A 12-year-old Dutch boy – bedridden for three years because of an inherited cardiac arrhythmia syndrome – can now join his friends on the soccer field thanks to a discovery made by Vanderbilt University Medical Center researchers.
The investigators, led by Björn Knollmann, M.D., Ph.D., report this week in Nature Medicine that the clinically available drug flecainide prevents potentially lethal arrhythmias in patients with a specific type of exercise or stress-induced arrhythmia disorder called CPVT.
“It’s potentially a breakthrough in the treatment of this rare syndrome,” said Knollmann, associate professor of Medicine and Pharmacology.
Patients with CPVT experience abnormally rapid heart rates (tachycardia), usually during exercise or stress, and are at risk for fainting and cardiac arrest. The syndrome kills up to 50 percent of untreated patients, and it may account for some unexplained sudden cardiac deaths in young athletes.
Current treatment has been limited to two medications – beta blockers, often used at very high doses, and calcium channel blockers – to control the arrhythmias.
Implantable cardioverter defibrillators (ICDs) are placed in patients at high risk for sudden death, but ongoing arrhythmias can result in frequent stressful shocks.
The Dutch patient, for example, experienced ventricular tachycardia – and ICD shocks – whenever he got out of bed, Knollmann said.
Defibrillator therapy also can be problematic for pediatric patients (CPVT is usually diagnosed in children), who require multiple surgical revisions of their systems.
“For this particular disease, the ICD is a suboptimal treatment,” he said. “It’s extremely desirable to have a drug treatment that reduces or prevents the ventricular tachycardias, and therefore prevents the ICD shocks.”

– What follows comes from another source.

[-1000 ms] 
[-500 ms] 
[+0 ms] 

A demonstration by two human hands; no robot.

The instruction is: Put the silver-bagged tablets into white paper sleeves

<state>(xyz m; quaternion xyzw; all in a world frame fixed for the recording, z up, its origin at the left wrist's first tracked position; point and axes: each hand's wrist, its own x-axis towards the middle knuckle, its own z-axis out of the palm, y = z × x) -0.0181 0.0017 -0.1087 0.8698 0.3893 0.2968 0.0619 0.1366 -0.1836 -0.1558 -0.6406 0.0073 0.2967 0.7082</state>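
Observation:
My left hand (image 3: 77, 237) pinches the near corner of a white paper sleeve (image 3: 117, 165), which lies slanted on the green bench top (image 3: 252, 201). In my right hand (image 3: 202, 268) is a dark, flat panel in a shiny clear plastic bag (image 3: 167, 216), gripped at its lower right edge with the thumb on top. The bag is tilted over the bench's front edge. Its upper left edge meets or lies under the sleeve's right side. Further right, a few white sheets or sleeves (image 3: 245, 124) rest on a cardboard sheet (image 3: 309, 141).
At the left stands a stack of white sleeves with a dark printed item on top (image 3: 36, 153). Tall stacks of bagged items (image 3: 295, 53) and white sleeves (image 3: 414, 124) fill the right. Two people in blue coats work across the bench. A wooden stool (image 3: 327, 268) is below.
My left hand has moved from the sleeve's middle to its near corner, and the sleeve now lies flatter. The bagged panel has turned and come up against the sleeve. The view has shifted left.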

Knollmann and his team have been studying the molecular defects that trigger arrhythmias. They knew that mutations in two genes that encode calcium-handling proteins, the ryanodine receptor and calsequestrin, cause the disorder.

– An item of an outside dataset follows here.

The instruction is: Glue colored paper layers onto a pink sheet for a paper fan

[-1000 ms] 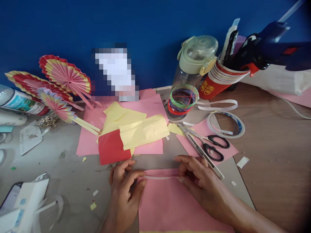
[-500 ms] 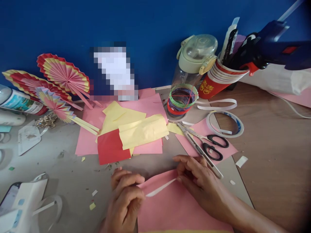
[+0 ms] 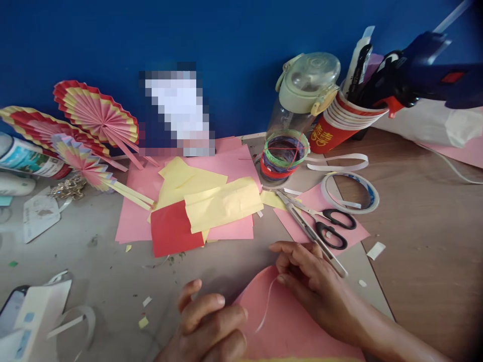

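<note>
Pink paper (image 3: 302,329), smooth, curving, with a slender bowed white strip (image 3: 268,300)

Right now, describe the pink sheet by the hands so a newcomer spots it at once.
From the blue wall, come down past the scissors to the right hand, pinching a thin white strip. The pink sheet lies beneath, running toward the picture's bottom. Unlike the other pink papers, a yellow band shows along its near side.
</note>
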Tool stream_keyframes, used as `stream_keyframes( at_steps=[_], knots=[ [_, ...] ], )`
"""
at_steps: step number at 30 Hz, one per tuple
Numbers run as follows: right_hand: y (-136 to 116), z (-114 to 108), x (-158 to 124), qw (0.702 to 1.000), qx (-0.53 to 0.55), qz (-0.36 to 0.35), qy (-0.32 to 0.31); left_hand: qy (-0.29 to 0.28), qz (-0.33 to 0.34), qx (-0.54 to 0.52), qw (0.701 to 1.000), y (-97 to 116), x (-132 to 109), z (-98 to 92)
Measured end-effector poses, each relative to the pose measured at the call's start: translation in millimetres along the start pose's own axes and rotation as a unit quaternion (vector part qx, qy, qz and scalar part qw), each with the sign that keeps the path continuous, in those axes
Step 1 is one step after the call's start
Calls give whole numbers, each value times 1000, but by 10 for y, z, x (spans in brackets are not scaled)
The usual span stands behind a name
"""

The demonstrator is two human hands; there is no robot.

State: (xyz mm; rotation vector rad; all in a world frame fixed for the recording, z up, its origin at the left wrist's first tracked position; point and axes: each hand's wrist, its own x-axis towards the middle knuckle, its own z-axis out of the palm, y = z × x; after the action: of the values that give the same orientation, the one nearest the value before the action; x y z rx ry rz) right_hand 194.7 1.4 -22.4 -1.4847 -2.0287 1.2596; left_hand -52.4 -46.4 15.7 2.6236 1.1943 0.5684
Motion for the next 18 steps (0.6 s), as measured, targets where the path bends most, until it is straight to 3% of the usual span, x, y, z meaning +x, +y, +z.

In 2006, the group discovered how these mutations cause arrhythmias at the cellular level – by allowing calcium to “leak” out of its storage containers inside heart cells. Knollmann’s team developed a mouse model for CPVT (by eliminating the calsequestrin gene) and proposed using the model to study medications and interventions for the disorder.

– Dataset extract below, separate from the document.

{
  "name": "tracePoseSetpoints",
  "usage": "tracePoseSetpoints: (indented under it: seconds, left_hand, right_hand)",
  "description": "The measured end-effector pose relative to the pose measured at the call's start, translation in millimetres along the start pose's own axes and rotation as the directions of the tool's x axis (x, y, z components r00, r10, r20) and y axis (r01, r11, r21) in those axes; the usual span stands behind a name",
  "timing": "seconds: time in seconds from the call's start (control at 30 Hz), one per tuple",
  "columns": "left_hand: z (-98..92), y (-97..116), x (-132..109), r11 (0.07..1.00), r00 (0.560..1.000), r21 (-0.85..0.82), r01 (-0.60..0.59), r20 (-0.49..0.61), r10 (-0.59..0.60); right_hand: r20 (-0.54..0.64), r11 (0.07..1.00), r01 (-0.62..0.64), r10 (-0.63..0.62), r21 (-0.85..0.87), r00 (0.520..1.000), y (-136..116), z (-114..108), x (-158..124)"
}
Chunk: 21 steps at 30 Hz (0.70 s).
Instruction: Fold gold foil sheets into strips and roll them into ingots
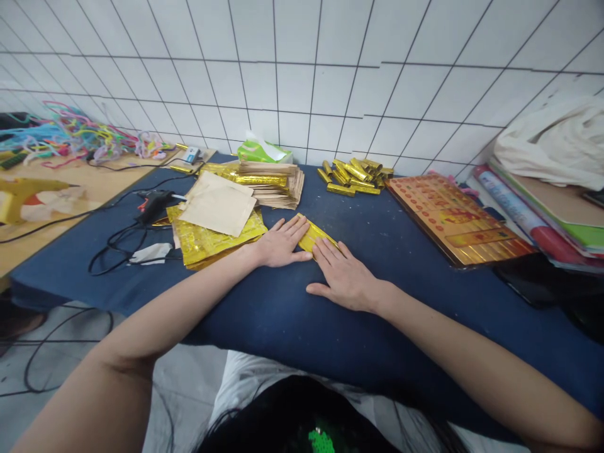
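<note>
A narrow folded strip of gold foil paper (309, 236) lies flat on the dark blue cloth. My left hand (282, 242) rests on its left end, fingers stretched out flat. On its right part lies my right hand (343, 272), open, with the thumb apart from the fingers. Left of my hands is a pile of gold sheets (212, 240) with a beige paper square (221, 202) on top. Behind that stands a stack of brown-edged papers (278, 182). Several gold rolls (356, 175) lie in a heap near the wall.
A red-and-gold printed pack (460, 217) lies at the right, beside books and white fabric (557, 141). At the left are a black glue gun (155, 204) with cables, a yellow glue gun (28, 195) and colourful pipe cleaners (80, 135). A green tissue pack (262, 150) is at the back.
</note>
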<state>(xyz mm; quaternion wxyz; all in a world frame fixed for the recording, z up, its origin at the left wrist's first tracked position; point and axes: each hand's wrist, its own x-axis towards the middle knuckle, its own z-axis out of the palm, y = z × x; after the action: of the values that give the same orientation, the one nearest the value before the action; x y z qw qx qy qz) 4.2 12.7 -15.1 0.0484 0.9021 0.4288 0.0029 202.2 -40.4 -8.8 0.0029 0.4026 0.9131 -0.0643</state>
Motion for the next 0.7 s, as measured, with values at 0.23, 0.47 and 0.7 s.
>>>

They tried flecainide, a clinically available anti-arrhythmic that is used to treat atrial fibrillation. It worked.
In isolated heart cells, flecainide blocked the ryanodine receptor and the calcium “leak” (the underlying molecular defect in CPVT), and it completely prevented ventricular arrhythmias in the mouse model of CPVT.
“So we knew that this established drug specifically targets the disease mechanism in CPVT,” Knollmann said.
With these encouraging results, the investigators teamed with Arthur Wilde, M.D., Ph.D., at the University of Amsterdam, to test flecainide in two patients with CPVT who continued to have arrhythmias while on conventional therapies – the previously mentioned 12-year-old boy and a 36-year-old woman. The boy has a mutation in the calsequestrin gene, the same gene mutated in the mouse model; the woman has a mutation in the ryanodine receptor, which is more common among CPVT patients.
In both patients, flecainide (combined with a beta blocker in the boy) prevented exercise-induced ventricular arrhythmias. The patients have taken flecainide for more than six months now and are living normal lives.
The group is currently enrolling additional CPVT patients to clearly define the benefits and risks of flecainide and to compare how it works in patients who have varying ryanodine receptor and calsequestrin mutations.
Frank Fish, M.D., a pediatric cardiologist at Vanderbilt, has placed two patients with CPVT on flecainide therapy.
“We’re hoping that flecainide is going to allow us to back off the excessively high doses of beta blockers, limit defibrillator discharges in patients with ICDs, and decrease the likelihood that we’ll need to implant defibrillators in these patients at a young age if the arrhythmias can be controlled medically,” Fish said. “That’s an exciting prospect.”
Fish feels like he’s come full circle with flecainide. In the late 1980s, he surveyed the drug’s effects in pediatric patients – as a follow-up to a large clinical trial in adults that showed increased rates of death among heart attack survivors who had ventricular arrhythmias. Fish and his colleagues found an unexpectedly high frequency of pro-arrhythmia among young patients.
“So for 20 years, physicians have been reluctant to use flecainide for ventricular arrhythmias,” Fish said. “It’s interesting to now find ourselves turning to a medication we’ve been fearful of using. In this specific population (CPVT patients), it may turn out to be the magic bullet.”